Work item: Please report each line in the material below that includes "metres".

Dataset section:
════════════════

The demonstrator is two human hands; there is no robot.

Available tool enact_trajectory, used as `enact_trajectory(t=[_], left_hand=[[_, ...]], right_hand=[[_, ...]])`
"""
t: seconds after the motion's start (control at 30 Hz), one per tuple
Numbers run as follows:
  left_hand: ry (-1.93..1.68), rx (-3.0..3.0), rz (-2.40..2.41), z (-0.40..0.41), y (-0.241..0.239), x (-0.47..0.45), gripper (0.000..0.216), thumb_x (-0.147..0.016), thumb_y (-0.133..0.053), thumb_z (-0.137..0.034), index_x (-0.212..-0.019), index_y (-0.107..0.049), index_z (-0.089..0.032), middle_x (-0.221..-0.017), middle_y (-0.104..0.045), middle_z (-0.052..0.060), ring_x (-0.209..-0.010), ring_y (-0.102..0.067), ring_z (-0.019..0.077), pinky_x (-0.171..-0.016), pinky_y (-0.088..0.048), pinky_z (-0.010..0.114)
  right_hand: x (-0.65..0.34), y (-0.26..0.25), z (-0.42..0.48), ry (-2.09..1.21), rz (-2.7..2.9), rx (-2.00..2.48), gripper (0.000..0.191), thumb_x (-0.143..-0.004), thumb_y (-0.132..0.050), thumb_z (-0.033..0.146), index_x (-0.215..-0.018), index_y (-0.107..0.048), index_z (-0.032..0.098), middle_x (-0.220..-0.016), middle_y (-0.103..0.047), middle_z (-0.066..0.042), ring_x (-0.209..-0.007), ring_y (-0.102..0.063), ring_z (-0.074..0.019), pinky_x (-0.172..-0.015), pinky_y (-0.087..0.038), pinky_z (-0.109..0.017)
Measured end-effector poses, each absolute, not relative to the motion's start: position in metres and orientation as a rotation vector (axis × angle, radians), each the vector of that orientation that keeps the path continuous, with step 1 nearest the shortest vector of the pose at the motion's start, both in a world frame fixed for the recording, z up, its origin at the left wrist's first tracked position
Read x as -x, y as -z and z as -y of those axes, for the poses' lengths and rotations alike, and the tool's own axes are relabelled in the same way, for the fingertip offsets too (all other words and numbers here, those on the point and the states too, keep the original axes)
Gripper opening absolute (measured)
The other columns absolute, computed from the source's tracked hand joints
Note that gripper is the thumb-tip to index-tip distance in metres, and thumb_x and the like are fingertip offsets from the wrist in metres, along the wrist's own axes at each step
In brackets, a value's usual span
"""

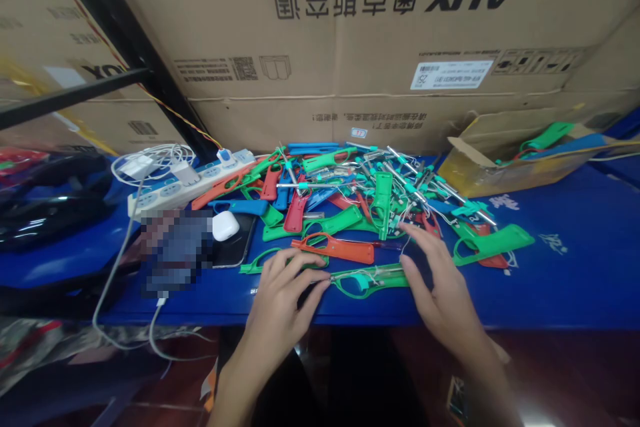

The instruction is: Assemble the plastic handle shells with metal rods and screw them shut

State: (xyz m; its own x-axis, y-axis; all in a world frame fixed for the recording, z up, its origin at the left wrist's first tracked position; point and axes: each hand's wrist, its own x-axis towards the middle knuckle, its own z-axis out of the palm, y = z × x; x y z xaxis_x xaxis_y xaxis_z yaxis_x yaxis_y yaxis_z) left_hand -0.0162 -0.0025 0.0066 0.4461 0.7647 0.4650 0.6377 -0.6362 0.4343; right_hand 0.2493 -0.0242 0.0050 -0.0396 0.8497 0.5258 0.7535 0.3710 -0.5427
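Observation:
A heap of green, orange, red and blue plastic handle shells (350, 207) mixed with metal rods lies on a blue table (560, 280). A green shell with a metal rod in it (367, 278) rests at the near edge between my hands. My left hand (285, 300) lies over its left end with fingers stretched out, the fingertips touching it. My right hand (440, 280) rests at its right end, fingers spread and the thumb against the part. An orange shell (340, 248) lies just behind.
A white power strip (185, 190) with chargers and cables sits at the left, beside a white earbud case (225, 225) on a dark phone. An open cardboard box (525, 160) with more shells stands at the right. Large cardboard cartons (380, 47) wall the back.

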Motion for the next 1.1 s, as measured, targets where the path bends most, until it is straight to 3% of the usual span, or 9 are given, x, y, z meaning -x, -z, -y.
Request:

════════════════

Answer space:
Measured end-effector poses, each absolute, not relative to the motion's start: position in metres and orientation as a rotation vector (axis × angle, radians), each the vector of that orientation that keeps the path continuous, with step 1 nearest the shortest vector of the pose at the motion's start, both in a world frame fixed for the recording, z up, its origin at the left wrist's first tracked position
Note that gripper is the thumb-tip to index-tip distance in metres, and thumb_x and the like are fingertip offsets from the wrist in metres, along the wrist's own axes at each step

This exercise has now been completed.